**Information shown**
____
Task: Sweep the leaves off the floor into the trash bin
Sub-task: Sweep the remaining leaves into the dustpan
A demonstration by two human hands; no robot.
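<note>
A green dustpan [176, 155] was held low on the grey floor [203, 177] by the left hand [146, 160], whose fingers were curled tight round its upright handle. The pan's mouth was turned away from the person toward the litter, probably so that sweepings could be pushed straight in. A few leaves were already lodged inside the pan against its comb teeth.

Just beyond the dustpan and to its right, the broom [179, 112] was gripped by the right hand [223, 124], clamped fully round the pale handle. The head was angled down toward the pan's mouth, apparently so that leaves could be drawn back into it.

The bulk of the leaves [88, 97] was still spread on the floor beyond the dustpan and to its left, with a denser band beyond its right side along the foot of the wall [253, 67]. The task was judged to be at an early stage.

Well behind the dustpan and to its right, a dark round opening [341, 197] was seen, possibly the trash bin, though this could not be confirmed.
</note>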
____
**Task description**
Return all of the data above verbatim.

**The completed task**
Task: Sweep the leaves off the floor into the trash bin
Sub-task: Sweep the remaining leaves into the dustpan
A demonstration by two human hands; no robot.
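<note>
A green dustpan [176, 155] was held low on the grey floor [203, 177] by the left hand [146, 160], whose fingers were curled tight round its upright handle. The pan's mouth was turned away from the person toward the litter, probably so that sweepings could be pushed straight in. A few leaves were already lodged inside the pan against its comb teeth.

Just beyond the dustpan and to its right, the broom [179, 112] was gripped by the right hand [223, 124], clamped fully round the pale handle. The head was angled down toward the pan's mouth, apparently so that leaves could be drawn back into it.

The bulk of the leaves [88, 97] was still spread on the floor beyond the dustpan and to its left, with a denser band beyond its right side along the foot of the wall [253, 67]. The task was judged to be at an early stage.

Well behind the dustpan and to its right, a dark round opening [341, 197] was seen, possibly the trash bin, though this could not be confirmed.
</note>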

No additional answer is needed.